EXERCISE: Please report each line of the data below that contains "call".

LISTED ENTRIES:
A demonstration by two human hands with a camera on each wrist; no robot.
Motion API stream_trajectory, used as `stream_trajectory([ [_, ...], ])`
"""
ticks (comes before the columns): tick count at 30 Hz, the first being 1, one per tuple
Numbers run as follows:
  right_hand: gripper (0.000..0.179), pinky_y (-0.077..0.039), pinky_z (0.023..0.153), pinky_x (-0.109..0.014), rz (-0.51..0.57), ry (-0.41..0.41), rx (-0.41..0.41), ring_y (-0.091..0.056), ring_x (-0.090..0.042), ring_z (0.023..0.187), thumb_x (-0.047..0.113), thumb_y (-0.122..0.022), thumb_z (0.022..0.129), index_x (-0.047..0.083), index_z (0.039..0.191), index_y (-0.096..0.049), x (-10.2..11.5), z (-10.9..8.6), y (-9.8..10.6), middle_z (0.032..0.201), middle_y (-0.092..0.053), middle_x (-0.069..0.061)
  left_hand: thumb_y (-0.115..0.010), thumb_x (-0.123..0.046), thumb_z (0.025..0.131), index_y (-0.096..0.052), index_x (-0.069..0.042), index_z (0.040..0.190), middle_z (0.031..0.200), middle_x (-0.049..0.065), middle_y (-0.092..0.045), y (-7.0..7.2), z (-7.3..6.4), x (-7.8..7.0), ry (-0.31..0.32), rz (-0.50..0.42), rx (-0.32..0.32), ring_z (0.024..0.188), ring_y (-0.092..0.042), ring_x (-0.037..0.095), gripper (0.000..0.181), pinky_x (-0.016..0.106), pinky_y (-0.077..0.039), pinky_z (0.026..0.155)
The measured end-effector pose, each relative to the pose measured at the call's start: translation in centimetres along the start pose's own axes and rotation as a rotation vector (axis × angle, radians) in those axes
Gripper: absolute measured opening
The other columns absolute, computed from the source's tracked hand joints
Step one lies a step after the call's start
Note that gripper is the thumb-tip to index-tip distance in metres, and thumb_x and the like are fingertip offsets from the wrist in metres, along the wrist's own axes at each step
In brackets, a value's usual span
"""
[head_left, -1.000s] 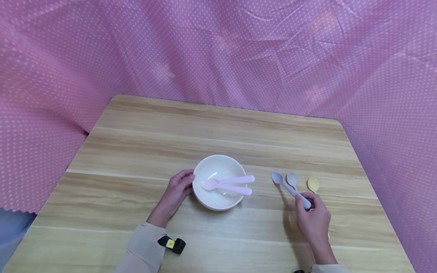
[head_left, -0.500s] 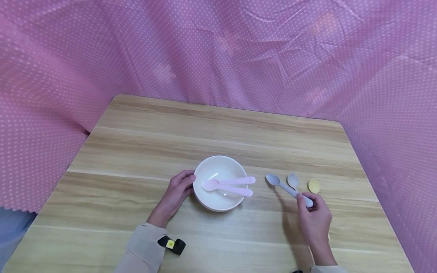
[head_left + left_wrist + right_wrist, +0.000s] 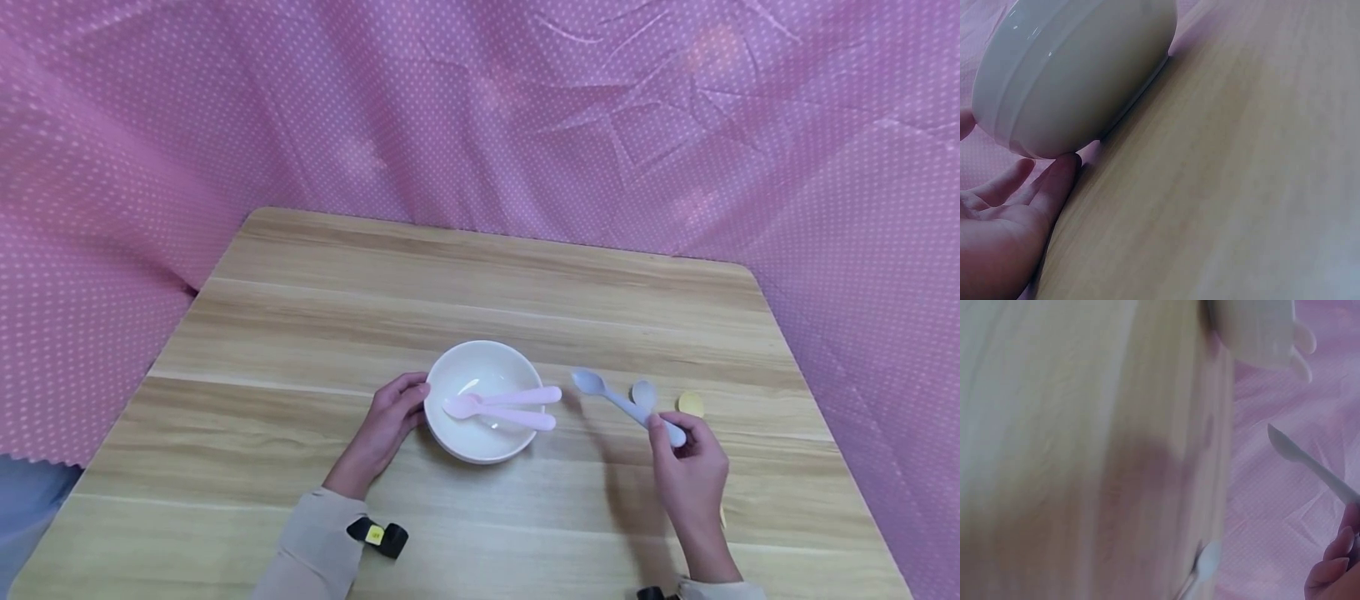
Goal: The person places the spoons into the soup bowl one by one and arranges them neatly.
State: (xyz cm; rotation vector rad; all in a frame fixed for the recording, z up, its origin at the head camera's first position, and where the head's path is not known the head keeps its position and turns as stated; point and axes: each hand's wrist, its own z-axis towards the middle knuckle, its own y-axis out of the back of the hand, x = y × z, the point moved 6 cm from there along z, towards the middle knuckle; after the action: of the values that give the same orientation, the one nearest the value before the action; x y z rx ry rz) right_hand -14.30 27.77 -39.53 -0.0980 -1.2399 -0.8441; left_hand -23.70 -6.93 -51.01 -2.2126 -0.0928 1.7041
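Note:
A white bowl (image 3: 480,457) stands on the table, with two pink spoons (image 3: 525,396) leaning inside it, their handles over the right rim. My left hand (image 3: 386,425) holds the bowl's left side. In the left wrist view its thumb is at the rim of the bowl (image 3: 1079,81) and its fingertips touch the lower wall. Right of the bowl, my right hand (image 3: 692,475) pinches a light blue spoon (image 3: 624,405) near the handle's end, its scoop pointing toward the bowl. The right wrist view shows this spoon (image 3: 1316,465) raised above the tabletop.
Beyond my right hand lie a pale grey-blue spoon (image 3: 643,393) and a yellow spoon (image 3: 691,403), handles partly hidden by the hand. The wooden table (image 3: 337,325) reaches back to a pink dotted curtain (image 3: 450,108), which hangs around its back and sides.
My right hand has lifted the light blue spoon, and its scoop has swung left toward the bowl. The left hand and the bowl have stayed in place.

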Motion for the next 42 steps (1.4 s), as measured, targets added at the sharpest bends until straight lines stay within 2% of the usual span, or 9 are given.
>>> stream_trajectory([
  [10, 0.009, -0.035, 0.042, -0.013, 0.061, 0.049, 0.017, -0.044, 0.000, 0.049, -0.004, -0.065, 0.083, -0.007, 0.091, -0.064, -1.1, 0.0, -0.6, 0.065, -0.054, 0.009, -0.052, -0.021, 0.095, -0.046, 0.004, 0.130, 0.120, 0.017, -0.053, 0.1, 0.0, 0.1, 0.001, 0.000, -0.002, 0.096, -0.060, 0.017, 0.044, 0.027, -0.052, 0.084],
  [21, 0.007, -0.034, 0.042, -0.012, 0.117, 0.088, 0.032, -0.043, 0.002, 0.050, -0.009, -0.062, 0.082, -0.012, 0.088, -0.062, 3.1, -0.8, -1.3, 0.064, -0.053, 0.011, -0.053, -0.021, 0.095, -0.046, 0.004, 0.130, 0.122, 0.018, -0.053, 0.2, 0.0, 0.2, -0.001, -0.011, -0.004, 0.097, -0.060, 0.017, 0.044, 0.027, -0.052, 0.085],
  [24, 0.007, -0.035, 0.043, -0.012, 0.114, 0.080, 0.037, -0.043, 0.002, 0.050, -0.008, -0.063, 0.082, -0.011, 0.089, -0.062, 3.0, -0.8, -1.5, 0.064, -0.053, 0.011, -0.053, -0.020, 0.095, -0.046, 0.005, 0.130, 0.121, 0.018, -0.053, 0.2, 0.0, 0.2, -0.002, -0.014, -0.006, 0.096, -0.060, 0.017, 0.043, 0.027, -0.052, 0.084],
  [29, 0.009, -0.036, 0.043, -0.012, 0.113, 0.068, 0.043, -0.045, 0.001, 0.051, -0.008, -0.064, 0.082, -0.010, 0.091, -0.063, 1.1, -0.6, -2.0, 0.066, -0.054, 0.010, -0.053, -0.021, 0.095, -0.046, 0.004, 0.130, 0.122, 0.019, -0.053, 0.2, 0.1, 0.3, 0.005, -0.010, -0.006, 0.096, -0.060, 0.017, 0.044, 0.027, -0.052, 0.084],
  [33, 0.010, -0.035, 0.043, -0.013, 0.113, 0.065, 0.051, -0.045, 0.000, 0.052, -0.007, -0.064, 0.082, -0.009, 0.092, -0.062, 0.4, -0.5, -2.3, 0.068, -0.054, 0.009, -0.053, -0.021, 0.095, -0.046, 0.004, 0.130, 0.123, 0.019, -0.052, 0.2, 0.1, 0.3, 0.007, -0.005, -0.007, 0.097, -0.060, 0.017, 0.044, 0.027, -0.052, 0.084],
  [38, 0.010, -0.037, 0.044, -0.013, 0.107, 0.063, 0.057, -0.045, 0.000, 0.053, -0.006, -0.064, 0.083, -0.008, 0.093, -0.063, 1.3, -0.5, -2.3, 0.070, -0.053, 0.007, -0.053, -0.021, 0.095, -0.046, 0.005, 0.130, 0.121, 0.018, -0.053, 0.2, 0.1, 0.3, 0.005, -0.010, -0.002, 0.095, -0.060, 0.017, 0.044, 0.027, -0.052, 0.083],
  [42, 0.010, -0.035, 0.043, -0.013, 0.132, 0.098, 0.061, -0.044, 0.000, 0.052, -0.009, -0.063, 0.082, -0.012, 0.091, -0.061, 2.4, -0.6, -2.5, 0.069, -0.053, 0.008, -0.053, -0.021, 0.095, -0.046, 0.004, 0.130, 0.120, 0.017, -0.054, 0.1, 0.0, 0.2, 0.001, -0.013, -0.001, 0.094, -0.060, 0.017, 0.044, 0.027, -0.052, 0.083],
])
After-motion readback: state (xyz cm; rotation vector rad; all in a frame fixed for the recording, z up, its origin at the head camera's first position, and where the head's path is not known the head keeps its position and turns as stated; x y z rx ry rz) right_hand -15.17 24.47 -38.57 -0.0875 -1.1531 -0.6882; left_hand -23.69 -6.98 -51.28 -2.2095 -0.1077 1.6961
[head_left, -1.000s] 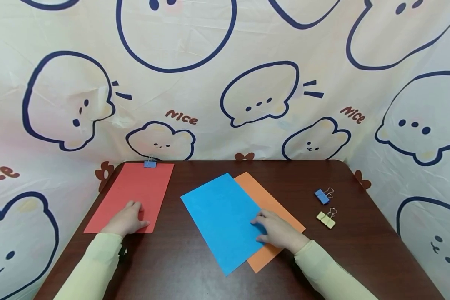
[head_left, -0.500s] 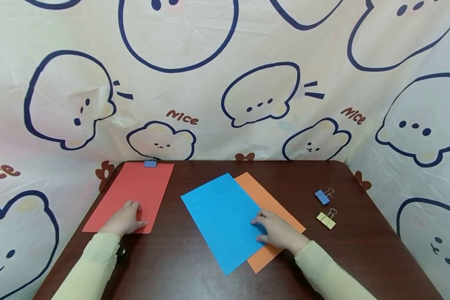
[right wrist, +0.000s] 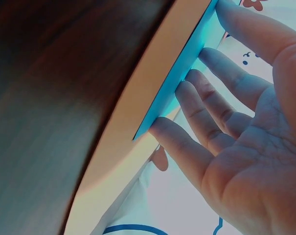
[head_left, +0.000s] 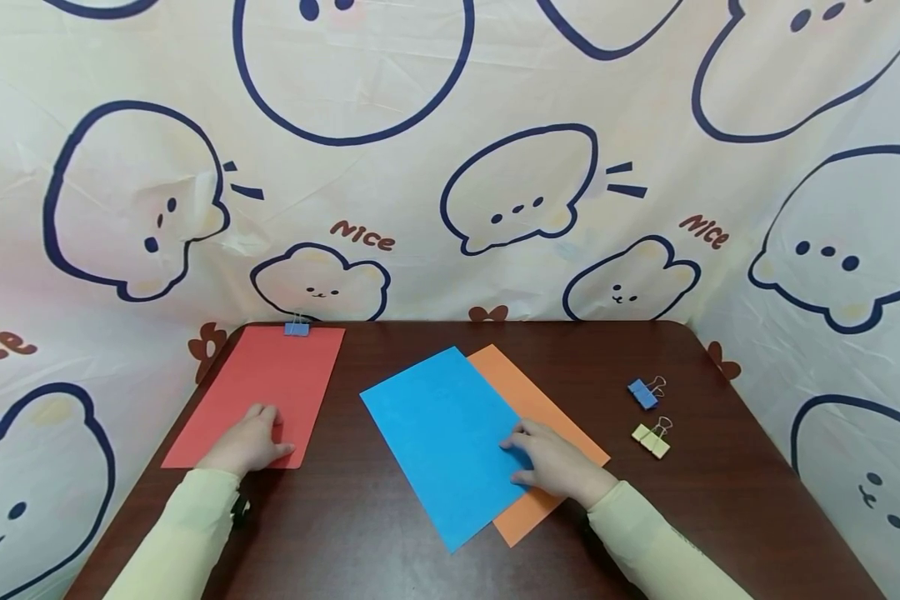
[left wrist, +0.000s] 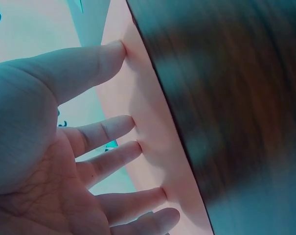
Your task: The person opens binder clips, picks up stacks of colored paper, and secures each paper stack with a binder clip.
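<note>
My left hand (head_left: 246,442) rests its spread fingertips on the near part of a red sheet of paper (head_left: 285,371) at the table's left. In the left wrist view its fingers (left wrist: 113,198) and thumb touch the paper, which looks pale pink there. A blue binder clip (head_left: 296,329) sits on the far edge of the red sheet. My right hand (head_left: 558,462) presses its fingertips on the right side of a blue sheet of paper (head_left: 435,433). Beneath that lies an orange sheet (head_left: 525,392), partly covered. In the right wrist view the fingers (right wrist: 182,142) are spread on the blue paper.
At the right of the dark brown table (head_left: 345,533) lie a blue binder clip (head_left: 643,394) and a yellow binder clip (head_left: 651,441). A cloth backdrop (head_left: 420,192) with bear drawings stands behind the table and along both sides.
The red sheet's near edge has shifted slightly to the left, with my left hand moving along with it. My right hand and the blue and orange sheets stay in place.
</note>
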Action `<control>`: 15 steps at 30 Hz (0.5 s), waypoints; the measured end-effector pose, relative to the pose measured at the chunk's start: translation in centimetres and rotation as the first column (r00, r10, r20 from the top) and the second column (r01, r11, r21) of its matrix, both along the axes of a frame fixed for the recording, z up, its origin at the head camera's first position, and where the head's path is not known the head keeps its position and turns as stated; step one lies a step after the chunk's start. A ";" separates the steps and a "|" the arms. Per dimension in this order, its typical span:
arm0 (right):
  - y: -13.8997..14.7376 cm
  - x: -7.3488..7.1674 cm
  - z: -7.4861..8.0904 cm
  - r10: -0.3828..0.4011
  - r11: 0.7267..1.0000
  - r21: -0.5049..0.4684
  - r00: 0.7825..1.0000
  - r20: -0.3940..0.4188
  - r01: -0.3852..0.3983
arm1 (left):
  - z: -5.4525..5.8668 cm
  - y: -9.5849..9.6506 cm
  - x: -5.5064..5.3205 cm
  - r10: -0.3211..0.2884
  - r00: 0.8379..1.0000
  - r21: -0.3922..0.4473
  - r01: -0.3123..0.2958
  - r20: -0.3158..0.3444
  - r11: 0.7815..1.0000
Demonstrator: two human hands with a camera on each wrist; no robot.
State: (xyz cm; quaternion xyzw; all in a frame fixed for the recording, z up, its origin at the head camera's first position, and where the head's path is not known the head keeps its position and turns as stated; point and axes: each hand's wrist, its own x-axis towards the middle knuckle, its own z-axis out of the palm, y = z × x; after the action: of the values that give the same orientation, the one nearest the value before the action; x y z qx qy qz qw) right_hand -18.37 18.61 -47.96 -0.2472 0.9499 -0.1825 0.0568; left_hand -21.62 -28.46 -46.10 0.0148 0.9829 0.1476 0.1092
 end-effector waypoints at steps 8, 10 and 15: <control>0.0 -0.1 -0.1 0.001 1.000 0.002 1.000 -0.001 -0.001 | 0.1 0.3 -0.1 0.006 1.000 -0.007 -0.006 0.007 1.000; 0.0 -0.1 -0.1 0.003 1.000 0.001 1.000 -0.002 -0.003 | 0.0 0.3 -0.1 0.004 1.000 -0.016 -0.004 0.000 1.000; 0.0 -0.1 0.0 0.008 1.000 0.002 1.000 -0.007 -0.008 | -0.9 1.3 0.3 -0.011 0.998 -0.054 0.007 -0.069 0.999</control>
State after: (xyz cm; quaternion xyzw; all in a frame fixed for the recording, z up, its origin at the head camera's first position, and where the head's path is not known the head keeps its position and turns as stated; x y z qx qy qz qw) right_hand -18.45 18.60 -47.99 -0.2518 0.9492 -0.1805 0.0542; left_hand -21.34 -27.17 -46.97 0.0213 0.9896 0.1201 0.0763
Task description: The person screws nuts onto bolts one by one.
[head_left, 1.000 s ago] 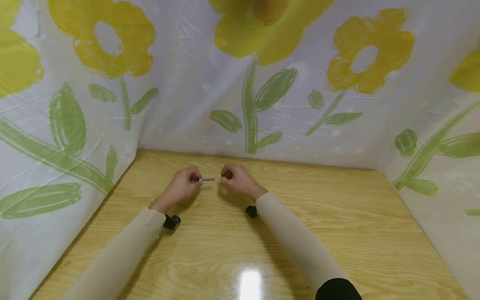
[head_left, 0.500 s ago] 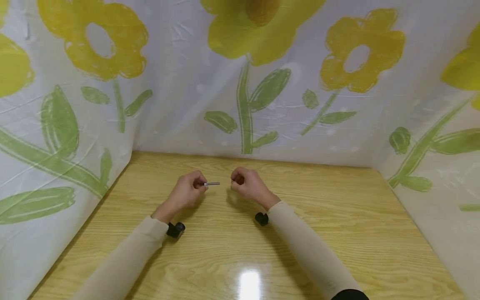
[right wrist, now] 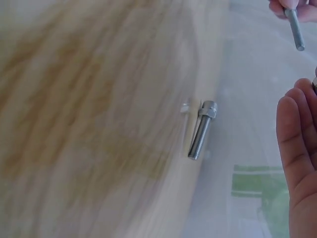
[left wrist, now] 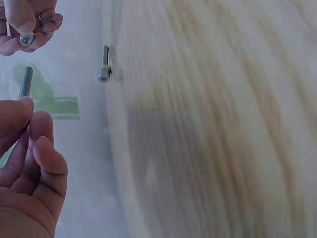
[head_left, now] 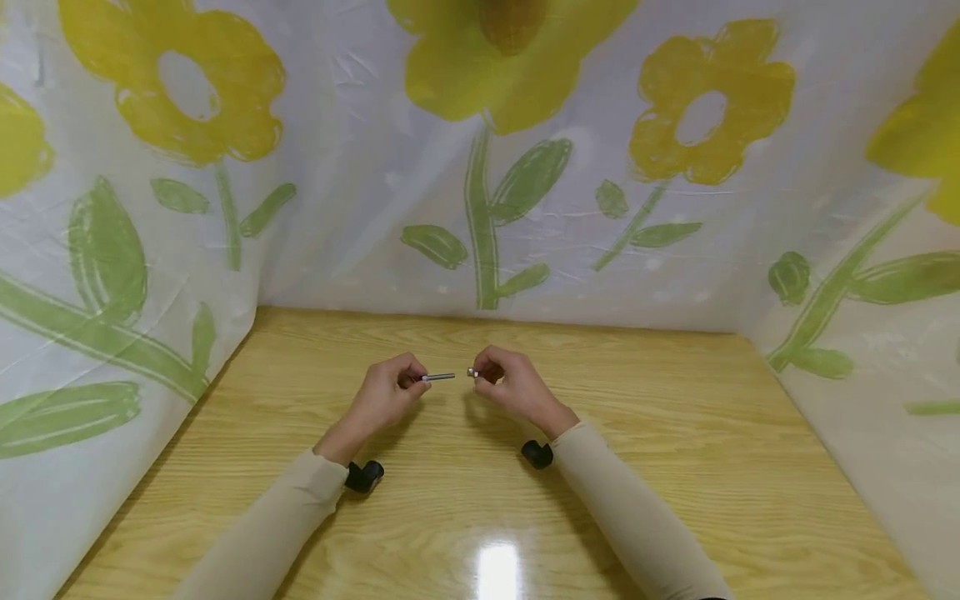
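Note:
My left hand (head_left: 388,393) pinches a slim metal bolt (head_left: 439,377) between thumb and fingertips, its shank pointing right. Facing it, my right hand (head_left: 519,390) holds a small metal nut (head_left: 472,372) at its fingertips. A short gap separates bolt end and nut, and both are above the table. In the left wrist view the nut (left wrist: 26,39) shows its round hole toward the bolt (left wrist: 26,82). The right wrist view catches the bolt shank (right wrist: 295,32) at the top, while the nut is mostly cut off at the edge.
Another metal bolt with a thick head (right wrist: 203,130) appears by the table's far edge in both wrist views; the head view does not show it. The wood-grain table (head_left: 450,517) is walled by a flower-print curtain (head_left: 360,208). Black wrist cameras (head_left: 365,477) hang under both wrists.
Both hands have shifted slightly right and nearer in the head view, partly as the head view turns. The nut now shows more clearly at the right fingertips. Both grips hold.

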`<state>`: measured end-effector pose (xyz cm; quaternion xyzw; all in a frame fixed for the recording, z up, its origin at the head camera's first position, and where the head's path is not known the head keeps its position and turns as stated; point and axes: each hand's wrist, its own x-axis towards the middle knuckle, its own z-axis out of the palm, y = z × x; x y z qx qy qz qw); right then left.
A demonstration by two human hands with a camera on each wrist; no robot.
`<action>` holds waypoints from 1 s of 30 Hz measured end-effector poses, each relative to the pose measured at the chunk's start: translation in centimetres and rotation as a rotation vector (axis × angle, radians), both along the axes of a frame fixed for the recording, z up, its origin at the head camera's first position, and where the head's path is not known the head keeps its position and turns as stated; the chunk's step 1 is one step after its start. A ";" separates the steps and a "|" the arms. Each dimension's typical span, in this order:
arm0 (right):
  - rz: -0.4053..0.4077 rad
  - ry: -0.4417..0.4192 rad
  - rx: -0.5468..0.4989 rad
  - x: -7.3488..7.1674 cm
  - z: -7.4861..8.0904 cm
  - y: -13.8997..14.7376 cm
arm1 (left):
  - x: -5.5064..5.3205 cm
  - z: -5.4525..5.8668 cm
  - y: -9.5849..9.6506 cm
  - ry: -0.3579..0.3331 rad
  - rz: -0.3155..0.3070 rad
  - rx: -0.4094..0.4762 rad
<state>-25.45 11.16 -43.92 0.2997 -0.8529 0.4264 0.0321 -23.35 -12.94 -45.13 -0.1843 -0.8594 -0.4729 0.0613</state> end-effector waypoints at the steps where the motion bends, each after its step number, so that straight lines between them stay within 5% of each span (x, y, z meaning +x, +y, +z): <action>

WRITTEN REPLY:
The measured end-effector pose, each relative to the pose measured at the call's start: translation in centimetres along the start pose's own axes and rotation as a rotation vector (axis × angle, radians) in those axes
Step one lies a step after the call's start

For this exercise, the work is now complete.